Não deixem a Aurora morrer

Luiz Ernesto Mellet
Gestor governamental da Secretaria de Planejamento de Pernambuco

Publicado em: 11/08/2018 03:00 Atualizado em: 15/08/2018 10:42

Sobrepostas às intempéries do tempo e à ingerência do abandono, os recifenses mais sensíveis ainda conseguem enxergar a bela fisionomia urbana da cidade. Porque não se acha facilmente um território no qual garras de terras rasgaram as águas para desenhar uma planície aluvial protegida por uma muralha natural de arenito. O colonizador logo percebeu a vocação portuária que havia nessa península tropical. Então vieram as docas, ruas, fortes e uma ponte de madeira sustentada por dois arcos de pedra que o arquiteto judeu Baltazar de Affonseca ergueu. Em 1709, surgiu a Vila de Santo Antônio do Recife.

De modo que sobram motivos para jactar-se sobre as qualidades desta capital situada no Nordeste brasileiro. Da mesma forma pretextos também não faltam para reclamar o estado de ruína em que se encontram vários prédios históricos na parte velha da cidade. O que é doloroso, uma vez que ali abriga um conjunto arquitetônico de enorme valor artístico, repleto de logradouros que projetam sobre o horizonte verde dos mangues a Torre Malakoff e os campanários de igrejas seculares.

Já faz algum tempo que a força depredadora da decadência estendeu sua mancha para fora dos arrabaldes de Santo Antônio e São José. Cruzou o Capibaribe para tomar de assalto as vias e a principal avenida do bairro da Boa Vista. Agora ameaça aquela que talvez seja a mais recifense das ruas: a Rua da Aurora. Tudo ali é de um silencioso retrocesso cheirando a urina. Os monumentos estão enferrujados e a escrita nas lápides dos heróis pernambucanos está apagada. Se o passado já há tempo dali se foi, o futuro também parece não querer mais saber dessa rua. O que não deixa de ser uma contradição, já que representa umas das imagens mais identitárias do Recife.

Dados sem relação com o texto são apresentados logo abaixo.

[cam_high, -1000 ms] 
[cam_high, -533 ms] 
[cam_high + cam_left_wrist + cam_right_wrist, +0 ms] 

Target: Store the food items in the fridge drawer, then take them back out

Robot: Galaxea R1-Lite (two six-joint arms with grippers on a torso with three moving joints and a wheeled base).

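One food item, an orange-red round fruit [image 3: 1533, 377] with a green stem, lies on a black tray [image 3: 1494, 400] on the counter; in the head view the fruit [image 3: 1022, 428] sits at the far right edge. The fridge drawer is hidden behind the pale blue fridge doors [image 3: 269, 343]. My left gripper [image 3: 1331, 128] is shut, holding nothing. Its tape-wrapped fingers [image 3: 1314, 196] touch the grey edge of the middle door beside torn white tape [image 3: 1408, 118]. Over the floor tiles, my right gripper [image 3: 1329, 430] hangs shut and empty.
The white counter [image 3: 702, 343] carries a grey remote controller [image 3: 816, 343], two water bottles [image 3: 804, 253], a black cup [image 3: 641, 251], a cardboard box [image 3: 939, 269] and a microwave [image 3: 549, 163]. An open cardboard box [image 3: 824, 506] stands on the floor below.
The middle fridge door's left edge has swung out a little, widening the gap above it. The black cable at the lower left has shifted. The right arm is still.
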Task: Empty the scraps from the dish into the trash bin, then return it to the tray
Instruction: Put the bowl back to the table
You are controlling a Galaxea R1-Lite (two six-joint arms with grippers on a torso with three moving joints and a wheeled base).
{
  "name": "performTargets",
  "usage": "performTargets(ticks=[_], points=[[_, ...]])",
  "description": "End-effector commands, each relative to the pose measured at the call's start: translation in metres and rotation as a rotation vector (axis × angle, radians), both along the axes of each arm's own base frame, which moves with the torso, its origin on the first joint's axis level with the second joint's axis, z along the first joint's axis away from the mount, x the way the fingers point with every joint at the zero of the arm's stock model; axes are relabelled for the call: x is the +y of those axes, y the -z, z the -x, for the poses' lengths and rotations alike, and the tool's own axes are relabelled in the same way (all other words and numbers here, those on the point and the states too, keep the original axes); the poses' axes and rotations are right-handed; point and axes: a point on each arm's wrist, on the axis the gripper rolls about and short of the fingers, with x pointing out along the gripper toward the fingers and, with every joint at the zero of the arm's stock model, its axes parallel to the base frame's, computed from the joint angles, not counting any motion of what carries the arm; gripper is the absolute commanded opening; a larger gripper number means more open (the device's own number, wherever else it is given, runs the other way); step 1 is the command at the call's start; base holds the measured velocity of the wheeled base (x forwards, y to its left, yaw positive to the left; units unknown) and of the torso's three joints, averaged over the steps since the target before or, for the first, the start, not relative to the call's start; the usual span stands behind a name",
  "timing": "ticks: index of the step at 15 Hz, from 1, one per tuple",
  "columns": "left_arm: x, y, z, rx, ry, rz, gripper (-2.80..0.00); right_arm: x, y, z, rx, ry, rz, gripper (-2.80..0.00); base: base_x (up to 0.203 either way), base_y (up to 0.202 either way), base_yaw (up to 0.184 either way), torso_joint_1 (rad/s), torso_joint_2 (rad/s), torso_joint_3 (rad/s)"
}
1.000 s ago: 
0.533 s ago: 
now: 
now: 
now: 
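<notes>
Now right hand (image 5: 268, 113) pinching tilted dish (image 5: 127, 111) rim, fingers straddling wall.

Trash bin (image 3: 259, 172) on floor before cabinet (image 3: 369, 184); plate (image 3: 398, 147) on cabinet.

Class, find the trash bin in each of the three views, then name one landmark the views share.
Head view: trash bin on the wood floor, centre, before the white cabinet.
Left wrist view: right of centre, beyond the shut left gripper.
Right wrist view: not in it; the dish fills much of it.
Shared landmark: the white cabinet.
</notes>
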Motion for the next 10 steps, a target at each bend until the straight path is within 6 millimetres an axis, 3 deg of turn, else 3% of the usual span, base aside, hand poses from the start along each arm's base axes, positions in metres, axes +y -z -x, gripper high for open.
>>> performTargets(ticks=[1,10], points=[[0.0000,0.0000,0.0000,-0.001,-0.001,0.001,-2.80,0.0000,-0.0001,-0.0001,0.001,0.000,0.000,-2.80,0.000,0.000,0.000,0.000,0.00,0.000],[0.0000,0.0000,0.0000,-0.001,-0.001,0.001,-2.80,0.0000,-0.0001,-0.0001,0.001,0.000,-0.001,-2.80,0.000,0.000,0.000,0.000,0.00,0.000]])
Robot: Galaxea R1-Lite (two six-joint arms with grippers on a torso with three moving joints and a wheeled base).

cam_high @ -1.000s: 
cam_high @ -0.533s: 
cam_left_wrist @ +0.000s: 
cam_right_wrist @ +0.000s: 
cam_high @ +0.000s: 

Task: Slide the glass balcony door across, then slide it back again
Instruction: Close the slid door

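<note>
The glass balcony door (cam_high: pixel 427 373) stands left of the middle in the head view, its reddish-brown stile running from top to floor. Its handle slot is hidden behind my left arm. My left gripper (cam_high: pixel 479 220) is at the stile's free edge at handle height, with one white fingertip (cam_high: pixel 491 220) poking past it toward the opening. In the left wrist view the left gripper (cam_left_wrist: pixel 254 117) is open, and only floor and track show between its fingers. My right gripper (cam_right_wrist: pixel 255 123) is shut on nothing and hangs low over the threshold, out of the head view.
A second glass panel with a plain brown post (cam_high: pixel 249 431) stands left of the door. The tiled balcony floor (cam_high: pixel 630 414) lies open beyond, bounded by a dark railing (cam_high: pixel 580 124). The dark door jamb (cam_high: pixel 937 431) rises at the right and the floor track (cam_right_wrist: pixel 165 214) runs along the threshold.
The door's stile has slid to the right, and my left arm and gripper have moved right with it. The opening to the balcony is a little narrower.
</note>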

O desleixo com o patrimônio histórico e natural talvez seja o sintoma mais nefasto de uma demência incurável que costuma acometer os gestores públicos. Pouca atenção se reserva à preservação da memória urbana. E no Recife não é diferente. Basta andar pelo centro da cidade para ver a situação em que se encontra: as praças estão tomadas pelo capim, as fontes esvaziadas e os monumentos pichados.

De sorte que a Aurora não foi excluída desse infortúnio. Imagino o que acharia Francisco Antônio de Oliveira, o Barão do Beberibe, caso visse o lugar em que construiu altivas residências da cidade sendo ocupado agora por uma população esquecida pelo poder público que, sem ter onde morar, atravessa o dia vegetando pelos jardins e se recolhe à noite sob as marquises abandonadas.

Junto ao entulho de pneus e sacolas plásticas que se amontoam rente ao gradil da mureta de proteção, quem por ali circula pode observar a triste cena de homens, mulheres e crianças com o nariz enfiado numa garrafinha de cola a qualquer hora do dia. Brigas viraram rotina. Uma mulher morreu a pedradas enquanto dormia num quiosque. De forma que a sujeira e a violência campeiam pela Rua da Aurora, afastando os moradores e turistas dessa alameda cantada em verso e tão querida por todos recifenses.